The organizations that build for both will not spend more. They will build something that evolves with the system it governs.
The ones that build for the board alone will discover the gap when someone arrives who wasn’t in the room.
Neha Kabra
The distinctive contribution a business leader makes to governance is demanding a different kind of signal — one that translates model behavior into business consequence early enough to act.
Here is what lands in most governance meetings today on a credit decisioning deployment:
Model validation — pass. Bias testing — no significant deviation. Human override rate — 4.2%. Audit trail — complete. Regulatory status — compliant.
Here is what should land instead:
In the last 30 days, the model routed 23% more cases to the highest-risk tier against a stable application volume. The portfolio is absorbing more complexity than the governance was designed for. RM override rate on AI-generated memos in the £250k–£500k bracket has dropped from 8% to 1.2% over six months — that is not improved confidence, that is eroded judgement. And three case types appearing in the last 60 days — self-employed applicants with irregular income patterns — were not present in the training data. The model is making decisions on cases it was never assessed against.
None of those signals appear in a compliance report. All of them are actionable before the portfolio absorbs the cost.
Regulations exist to protect consumers and facilitate sound business. The governance architecture that serves both goals surfaces signals like these — in business language, at the right moment.

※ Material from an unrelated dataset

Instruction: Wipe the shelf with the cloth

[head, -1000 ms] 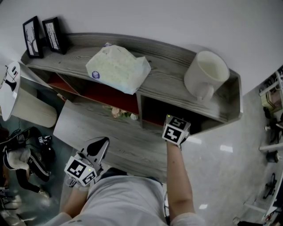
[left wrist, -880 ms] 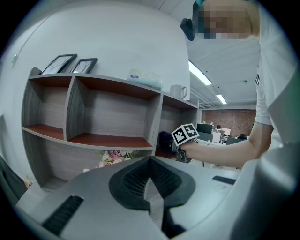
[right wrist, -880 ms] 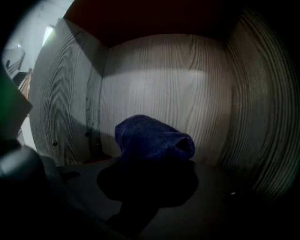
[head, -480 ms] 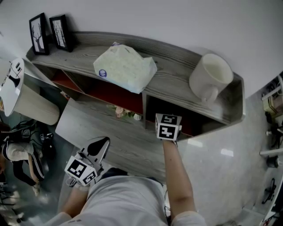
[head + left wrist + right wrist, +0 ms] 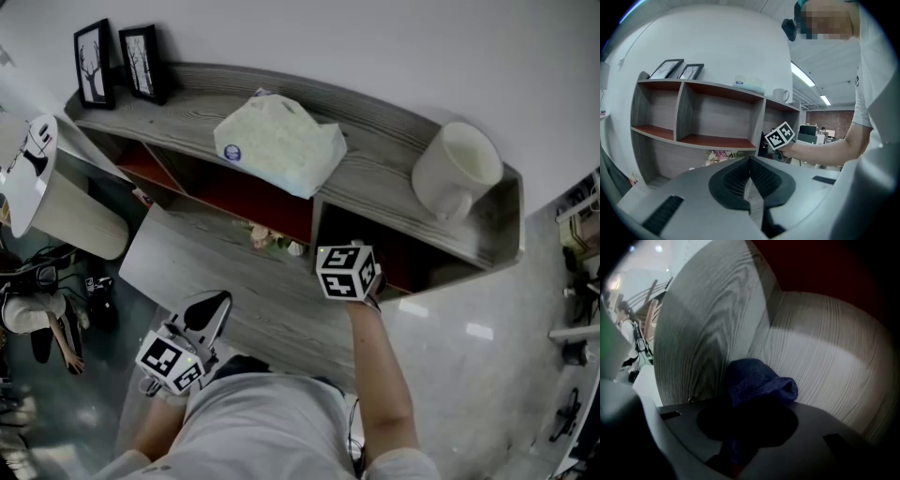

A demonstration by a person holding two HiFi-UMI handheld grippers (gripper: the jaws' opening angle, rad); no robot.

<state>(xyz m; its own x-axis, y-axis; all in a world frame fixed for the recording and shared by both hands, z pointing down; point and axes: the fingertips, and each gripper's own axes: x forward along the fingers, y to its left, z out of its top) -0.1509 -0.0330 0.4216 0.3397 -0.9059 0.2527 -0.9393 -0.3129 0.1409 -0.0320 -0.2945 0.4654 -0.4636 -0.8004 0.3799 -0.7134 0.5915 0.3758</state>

Not compliance status after the fact. A live read on whether the system is still doing what the board approved.
That is the shift. Not more governance. Better signal.
Regulatory Disclaimer: This article provides educational analysis of the EU Artificial Intelligence Act (Regulation (EU) 2024/1689) and related governance frameworks. Nothing in this article constitutes legal advice, regulatory interpretation, or compliance certification. Organizations should consult qualified legal counsel specializing in EU AI Act compliance before making classification determinations or deployment decisions.
The views expressed by Neha Kabra are in her personal capacity and do not represent the views of McKinsey & Company or any other institution.











@Violeta Klein, CISSP, CEFA this piece reads fab. We did well!
You mapped the exposure correctly. The system failure sits where AI output becomes a decision. This is not a gap between board and regulator, it is a lack of control at execution. The moment a recommendation turns into action is not governed, it is assumed.
Documentation exists, risk frameworks exist, model validation exists, audit trails exist, oversight is assigned. None of it governs the decision itself. The flow still allows AI to generate output, a human to accept it, and an action to execute without ownership being declared. That is why override rates drop and authoritative output passes through unchecked.
A defensible system enforces ownership as a condition of execution. The transition from recommendation to action is a controlled boundary where the system pauses, the decision is classified, ownership is assigned, intent is confirmed, then execution proceeds. Without that control governance observes, with it governance acts. The signal that matters is the state of the decision at the moment it becomes real.